Trump put his own spin on the Keystone XL issue too. He got the party line right when he said that he would “absolutely” approve the pipeline, but then he added that he would negotiate “a better deal.” The U.S. should get a “piece of the profits” from Keystone, he said. “That’s how we’re gonna make our country rich again.” That sort of kickback scheme may have worked when Trump was allegedly cutting deals with mafia-run construction outfits as a New York City developer, but there is no current mechanism for it under U.S. law.
He also promised “energy reform that creates trillions of dollars in wealth.” However he came up with that ridiculous number, he might as well have pulled it out of thin air. The only source he cited for the huge economic benefits of environmental deregulation was the Institute for Energy Research, a conservative advocacy organization founded by Charles Koch and run by a former Enron executive.
Trump’s pledge that in his first 100 days in office he would, “rescind all the job-destroying Obama executive actions including the Climate Action Plan” also offered political talking points rather than thoughtful policymaking. The Climate Action Plan is not an executive action, but a collection of actions, some of which are EPA rules, like the Clean Power Plan. It’s not clear which agency would repeal those rules if he first abolished the EPA, as he proposes. And removing those rules would be vulnerable in court without Congress first getting rid of the Clean Air Act and other legislation that requires the government to regulate pollutants.
Trump’s new energy agenda is all Republican politics without even the patina of policy seriousness offered by some more experienced politicians.
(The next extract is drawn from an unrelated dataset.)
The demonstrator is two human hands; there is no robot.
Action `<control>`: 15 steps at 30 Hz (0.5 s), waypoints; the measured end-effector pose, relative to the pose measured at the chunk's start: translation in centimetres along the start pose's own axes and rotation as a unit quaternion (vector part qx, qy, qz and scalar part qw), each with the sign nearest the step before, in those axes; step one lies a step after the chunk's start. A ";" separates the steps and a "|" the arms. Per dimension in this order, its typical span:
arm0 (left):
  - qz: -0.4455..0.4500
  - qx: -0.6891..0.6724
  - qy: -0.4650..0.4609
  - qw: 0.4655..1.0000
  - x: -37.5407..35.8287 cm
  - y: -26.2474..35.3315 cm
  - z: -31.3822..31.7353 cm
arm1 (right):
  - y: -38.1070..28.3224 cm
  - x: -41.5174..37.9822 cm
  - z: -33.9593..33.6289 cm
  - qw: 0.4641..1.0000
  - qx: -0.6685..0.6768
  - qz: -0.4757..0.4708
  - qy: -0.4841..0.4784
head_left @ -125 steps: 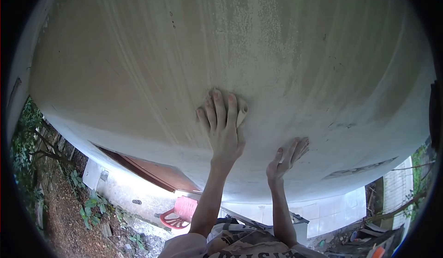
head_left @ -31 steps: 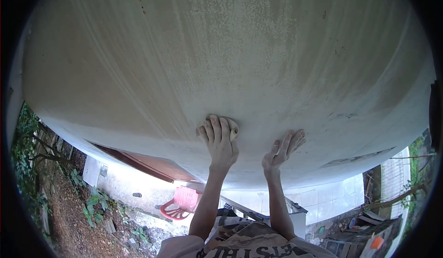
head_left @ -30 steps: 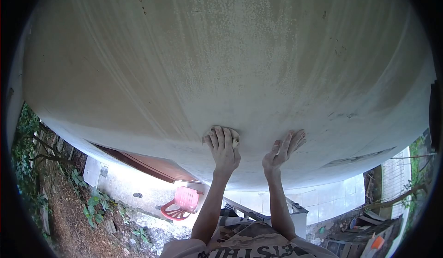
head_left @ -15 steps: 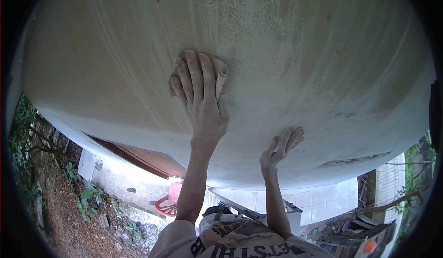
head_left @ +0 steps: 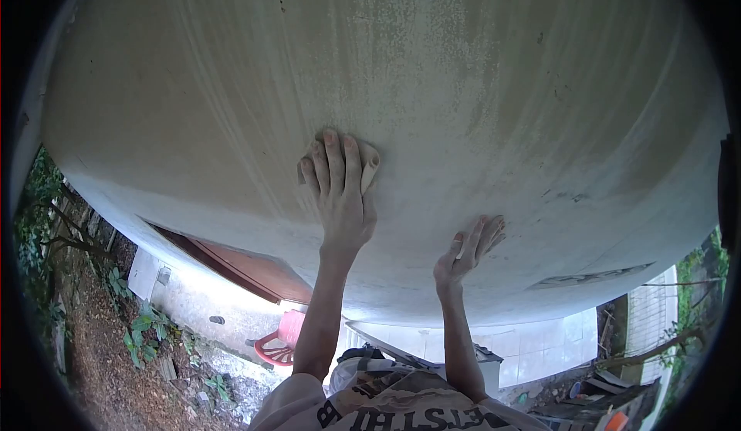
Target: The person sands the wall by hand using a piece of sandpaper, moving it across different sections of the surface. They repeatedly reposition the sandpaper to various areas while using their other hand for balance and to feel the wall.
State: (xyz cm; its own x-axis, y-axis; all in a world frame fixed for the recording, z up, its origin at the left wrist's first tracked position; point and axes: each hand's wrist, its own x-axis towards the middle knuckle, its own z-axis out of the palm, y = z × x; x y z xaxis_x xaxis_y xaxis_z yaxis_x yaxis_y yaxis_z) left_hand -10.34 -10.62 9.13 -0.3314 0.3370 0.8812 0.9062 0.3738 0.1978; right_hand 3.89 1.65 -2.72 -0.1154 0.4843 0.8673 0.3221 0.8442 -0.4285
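My left hand (head_left: 340, 192) presses a folded sheet of sandpaper (head_left: 371, 165) against the pale wall (head_left: 432, 161). Its fingers lie over the sheet, and one edge of the paper curls up beside them. Whitish dust coats the hand. Lower and to the right, my right hand (head_left: 469, 250) rests on the same wall with its fingers stretched out, and nothing shows in it. Around the sandpaper the wall has lighter streaks and a speckled patch above.
A brown door (head_left: 247, 265) is set in the wall at lower left. Below stand a red plastic chair (head_left: 282, 342) and a white cabinet-like box (head_left: 488, 365). Plants (head_left: 147, 331) grow on leaf-covered ground at left; scrap boards (head_left: 598, 400) lie at lower right.
My left hand has slid down the wall with the sandpaper beneath it. My right hand stays in nearly the same place.
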 end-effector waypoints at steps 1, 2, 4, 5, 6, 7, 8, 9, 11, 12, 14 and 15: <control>-0.003 0.003 -0.007 1.000 2.6 0.4 -1.6 | -0.2 -0.1 0.0 1.000 0.003 0.005 0.003; 0.004 0.011 0.001 1.000 3.5 0.2 -2.0 | -0.4 0.0 0.0 1.000 0.006 0.008 0.007; 0.022 0.024 0.020 0.999 4.5 0.1 -2.3 | -0.6 0.2 0.0 1.000 0.010 0.008 0.008; 0.008 0.012 0.001 1.000 3.4 0.1 -1.7 | -0.6 0.3 -0.1 1.000 0.010 0.008 0.006; -0.002 -0.001 -0.019 1.000 1.0 -0.1 -0.6 | -0.6 0.3 -0.2 1.000 0.009 0.009 0.007; 0.002 -0.010 -0.027 1.000 -2.2 -0.4 1.2 | -0.6 0.3 -0.3 1.000 0.009 0.010 0.005; 0.006 -0.018 -0.036 0.999 -6.3 -0.9 3.4 | -0.5 0.2 -0.4 1.000 0.009 0.012 0.002; 0.009 -0.010 -0.047 0.999 -10.8 -1.2 5.7 | -0.6 0.2 -0.4 1.000 0.011 0.013 0.000; 0.033 0.007 -0.050 0.998 -18.1 -1.8 9.8 | -0.9 0.2 -0.4 1.000 0.015 0.015 0.004; 0.033 0.003 -0.051 0.998 -18.1 -1.7 9.6 | -0.9 0.3 -0.5 1.000 0.016 0.014 0.005; 0.033 -0.008 -0.051 0.998 -17.6 -1.8 9.4 | -0.7 0.3 -0.4 1.000 0.018 0.008 0.010; 0.043 0.010 -0.043 0.998 -16.3 -1.9 8.8 | -0.7 0.2 -0.4 1.000 0.018 0.007 0.010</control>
State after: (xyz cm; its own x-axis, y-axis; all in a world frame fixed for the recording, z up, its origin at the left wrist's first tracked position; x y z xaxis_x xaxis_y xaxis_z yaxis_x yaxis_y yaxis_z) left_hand -8.93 -9.24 -9.35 -0.2743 0.4406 0.8548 0.9273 0.3567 0.1137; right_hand 4.02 1.12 -2.13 -0.0919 0.4920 0.8657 0.2902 0.8449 -0.4494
Playing to two wings of the party
Trump’s energy speech was all about holding the Republican coalition together: reaching out to the fossil fuel lobby while continuing to appeal to his rural, white, Christian base. In the primaries, Trump was the candidate of the party’s unwashed masses. Now he has to win over the elite business wing, especially now that he is raising money from them for his general election campaign. In a press conference before his speech, he gave repeated shoutouts to Harold Hamm, a North Dakota businessman who has made billions in oil and gas drilling and donated heavily to Republican campaigns.
Then he made his overture to the white working class by praising coal miners and their way of life. “The miners, they’re incredible people. I asked a couple of them, ‘Why don’t you go into some other profession?’ And they said, ‘We love going after coal.’” Trump’s pro-coal stance is so transparently political rather than based on any serious policy engagement that he just says coal is great because miners are great. And miners are great because they “love going after coal.” It’s circular logic. And like Trump’s slogan, “Make America Great Again,” it defines America’s past as its peak.
Likewise, Trump’s vow to undermine international climate negotiations — “We’re going to cancel the Paris Climate Agreement and stop all payments of U.S. tax dollars to U.N. global warming programs” — is as much a statement of nationalist, anti-U.N. resentment as anything to do with energy or environmental policy. It doesn’t matter that he wouldn’t be able to unilaterally pull the U.S. out of the deal.
Trump’s energy speech on Thursday demonstrated two things: he’s trying to reassure the GOP establishment that he will be a team player their economic agenda but he still has no idea what he’s talking about when it comes to energy policy. But if he becomes president, he’ll find out the hard way that we can’t drill our way to “energy independence.”